Magic, and Miracles: An Interview with Bruce McAllister
Bruce McAllister lives in idyllic old town Orange, California. Outside his 1914 craftsman-style home, wild parrots squawk as they fly overhead from sweet gum tree to palm tree to an aged church bell tower in the distance. Inside, the home is neat and sparsely furnished. The only semblance of clutter is in McAllister’s writing office, where the desk is smattered with a few sheets of loose-leaf paper, and where along the sidewall, piled on top of a fold-out table and in plastic bins beneath it, he keeps his cobble collection. These fossil-riddled rocks are from the Santiago Creek riverbed where he routinely walks with his dog Madge. Like the seashell collection he had as a boy — and which plays a prominent role in his newest novel, The Village Sang to the Sea: a Memoir of Magic — these cobbles are a reminder of the wonder in the world around us, “rationale mysticism,” as he calls it.
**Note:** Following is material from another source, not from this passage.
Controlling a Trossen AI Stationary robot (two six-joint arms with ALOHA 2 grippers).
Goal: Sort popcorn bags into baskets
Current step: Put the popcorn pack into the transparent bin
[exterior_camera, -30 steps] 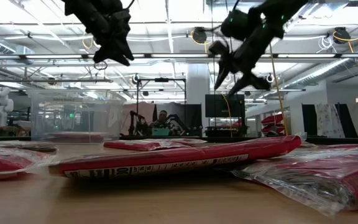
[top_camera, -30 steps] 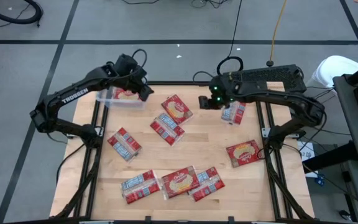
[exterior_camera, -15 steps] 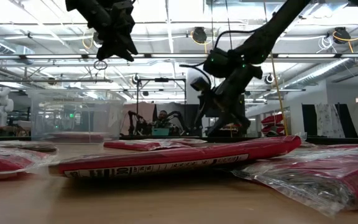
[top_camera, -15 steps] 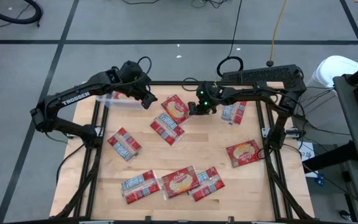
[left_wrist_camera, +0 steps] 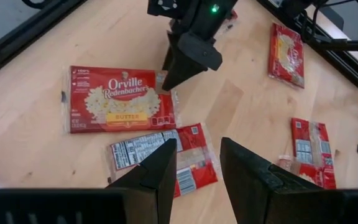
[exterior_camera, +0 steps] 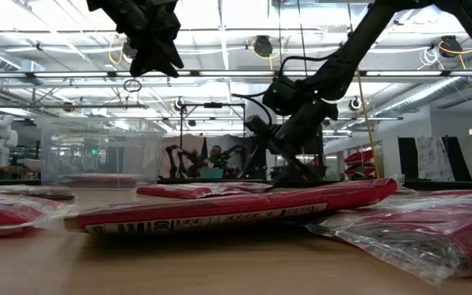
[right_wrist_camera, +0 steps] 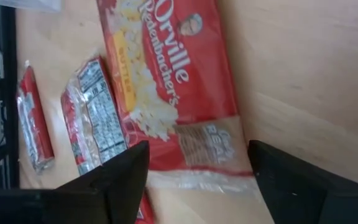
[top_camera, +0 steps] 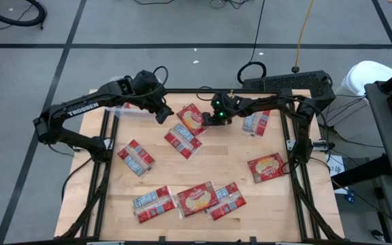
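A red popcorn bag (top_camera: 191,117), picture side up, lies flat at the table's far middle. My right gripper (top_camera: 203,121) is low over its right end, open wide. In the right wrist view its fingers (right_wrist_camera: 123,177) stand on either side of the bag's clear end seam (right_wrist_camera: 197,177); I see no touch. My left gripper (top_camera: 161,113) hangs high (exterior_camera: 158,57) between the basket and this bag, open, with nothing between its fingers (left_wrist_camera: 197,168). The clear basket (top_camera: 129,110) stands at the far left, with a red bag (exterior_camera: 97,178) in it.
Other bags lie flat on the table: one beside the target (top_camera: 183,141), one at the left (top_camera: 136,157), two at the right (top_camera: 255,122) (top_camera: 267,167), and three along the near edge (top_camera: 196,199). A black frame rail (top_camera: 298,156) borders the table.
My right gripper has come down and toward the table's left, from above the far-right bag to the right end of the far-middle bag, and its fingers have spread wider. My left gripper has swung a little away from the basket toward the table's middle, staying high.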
Similar to Brad Latimer, the protagonist in The Village Sang to the Sea, McAllister grew up in a military family and lived in Italy for a time. Like Brad, his hunchback teacher caught him writing a story one day and, rather than punish him, the teacher encouraged him.
When he was sixteen, McAllister became nettled with another teacher, this one back in the United States, who was overemphasizing the importance of symbolism in literature. In an act of annoyed defiance, McAllister wrote a now famous letter, which he sent to 150 authors, including the likes of Ray Bradbury, Isaac Asimov, and Fritz Leiber, wherein he asked their thoughts on symbolism in their work and whether it was ever purposeful. To his surprise, the vast majority of the authors wrote back. “It was a miracle they responded,” he says.